What is needed: Print the listing exactly.

Information shown:

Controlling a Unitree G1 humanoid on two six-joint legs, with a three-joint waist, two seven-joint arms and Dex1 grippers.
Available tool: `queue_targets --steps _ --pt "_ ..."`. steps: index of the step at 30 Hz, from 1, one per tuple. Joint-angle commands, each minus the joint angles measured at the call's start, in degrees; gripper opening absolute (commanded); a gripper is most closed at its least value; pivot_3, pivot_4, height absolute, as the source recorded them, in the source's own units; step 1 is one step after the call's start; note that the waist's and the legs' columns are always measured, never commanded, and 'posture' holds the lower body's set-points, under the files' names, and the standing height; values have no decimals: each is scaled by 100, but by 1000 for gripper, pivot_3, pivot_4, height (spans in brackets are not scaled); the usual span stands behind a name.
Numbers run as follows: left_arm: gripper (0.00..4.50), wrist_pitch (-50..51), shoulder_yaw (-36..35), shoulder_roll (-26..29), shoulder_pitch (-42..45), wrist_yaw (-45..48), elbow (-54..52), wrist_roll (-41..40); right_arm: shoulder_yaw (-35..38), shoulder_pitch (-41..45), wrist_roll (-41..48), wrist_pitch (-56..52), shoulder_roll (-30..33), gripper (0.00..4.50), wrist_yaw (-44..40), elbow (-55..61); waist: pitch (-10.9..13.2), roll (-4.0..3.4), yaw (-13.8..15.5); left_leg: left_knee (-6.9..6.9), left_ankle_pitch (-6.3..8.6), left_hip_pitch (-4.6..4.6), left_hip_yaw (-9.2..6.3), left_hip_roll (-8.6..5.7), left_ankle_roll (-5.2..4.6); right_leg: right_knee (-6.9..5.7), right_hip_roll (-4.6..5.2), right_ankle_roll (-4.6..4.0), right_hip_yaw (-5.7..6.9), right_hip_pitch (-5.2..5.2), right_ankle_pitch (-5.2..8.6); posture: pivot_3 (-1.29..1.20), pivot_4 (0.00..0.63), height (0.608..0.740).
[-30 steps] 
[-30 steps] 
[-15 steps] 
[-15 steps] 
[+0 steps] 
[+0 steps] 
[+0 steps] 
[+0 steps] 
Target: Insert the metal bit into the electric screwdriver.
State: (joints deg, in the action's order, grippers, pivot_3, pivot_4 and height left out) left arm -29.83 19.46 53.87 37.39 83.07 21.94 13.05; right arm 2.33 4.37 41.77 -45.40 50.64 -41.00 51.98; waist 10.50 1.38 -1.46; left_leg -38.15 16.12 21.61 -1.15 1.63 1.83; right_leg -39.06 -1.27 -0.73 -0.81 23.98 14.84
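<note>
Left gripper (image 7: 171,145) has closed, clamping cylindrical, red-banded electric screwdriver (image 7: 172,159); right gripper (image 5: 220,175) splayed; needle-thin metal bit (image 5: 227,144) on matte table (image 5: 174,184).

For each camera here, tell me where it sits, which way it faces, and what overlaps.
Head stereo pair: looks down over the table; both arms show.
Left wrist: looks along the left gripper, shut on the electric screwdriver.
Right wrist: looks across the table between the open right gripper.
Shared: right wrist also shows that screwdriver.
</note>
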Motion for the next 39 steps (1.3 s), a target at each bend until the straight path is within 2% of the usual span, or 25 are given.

Answer to the exercise:
Controlling a Unitree G1 humanoid on two six-joint legs, with a three-joint waist, two seven-joint arms and Dex1 grippers.
Available tool: `queue_targets --steps _ --pt "_ ..."`. steps: index of the step at 30 Hz, from 1, one per tuple. Joint-angle commands, each minus the joint angles measured at the call's start, in degrees; gripper opening absolute (commanded); a gripper is most closed at its least value; pivot_3, pivot_4, height absolute, as the source recorded them, in the source's own units; step 1 is one step after the call's start; note that the waist's and the legs' columns are always measured, never commanded, and 'posture' holds the lower body's set-points, under the files' names, and the standing height; values have no decimals: each is scaled by 100, but by 1000 for gripper, pivot_3, pivot_4, height (spans in brackets are not scaled); the usual span stands behind a name.
Numbers run as follows: left_arm: gripper (0.00..4.50), wrist_pitch (-50..51), shoulder_yaw (-36..35), shoulder_roll (-26..29), shoulder_pitch (-42..45), wrist_yaw (-45..48), elbow (-54..52), wrist_roll (-41..40); right_arm: shoulder_yaw (-35..38), shoulder_pitch (-41..45), wrist_roll (-41..48), wrist_pitch (-56..52), shoulder_roll (-30..33), gripper (0.00..4.50), wrist_yaw (-44..40), elbow (-55..61); waist: pitch (-10.9..13.2), roll (-4.0..3.4), yaw (-13.8..15.5); left_leg: left_knee (-6.9..6.9), left_ankle_pitch (-6.3..8.6), left_hip_pitch (-4.6..4.6), left_hip_yaw (-9.2..6.3), left_hip_roll (-8.6..5.7), left_ankle_roll (-5.2..4.6); right_leg: right_knee (-6.9..5.7), right_hip_roll (-4.6..5.2), right_ankle_roll (-4.6..4.0), right_hip_yaw (-5.7..6.9), right_hip_pitch (-5.2..5.2), right_ankle_pitch (-5.2..8.6); posture: pivot_3 (-1.29..1.20), pivot_4 (0.00..0.63), height (0.608..0.740).
[-30 steps] 
[-30 steps] 
[-15 steps] 
[-15 steps] 
[+0 steps] 
[+0 steps] 
[+0 steps] 
[+0 steps] 
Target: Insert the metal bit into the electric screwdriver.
State: (joints deg, in the action's order, grippers, pivot_3, pivot_4 and height left out) left arm -29.83 19.46 53.87 37.39 83.07 21.94 13.05; right arm 2.33 4.37 41.77 -45.40 50.64 -41.00 51.98; waist 10.50 1.38 -1.46; left_leg -38.15 16.12 21.61 -1.15 1.63 1.83; right_leg -39.06 -1.27 -0.73 -0.81 23.98 14.84
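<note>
Left gripper (image 7: 171,145) has closed, clamping cylindrical, red-banded electric screwdriver (image 7: 172,159); right gripper (image 5: 220,175) splayed; needle-thin metal bit (image 5: 227,144) on matte table (image 5: 174,184).

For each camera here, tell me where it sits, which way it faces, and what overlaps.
Head stereo pair: looks down over the table; both arms show.
Left wrist: looks along the left gripper, shut on the electric screwdriver.
Right wrist: looks across the table between the open right gripper.
Shared: right wrist also shows that screwdriver.
</note>
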Motion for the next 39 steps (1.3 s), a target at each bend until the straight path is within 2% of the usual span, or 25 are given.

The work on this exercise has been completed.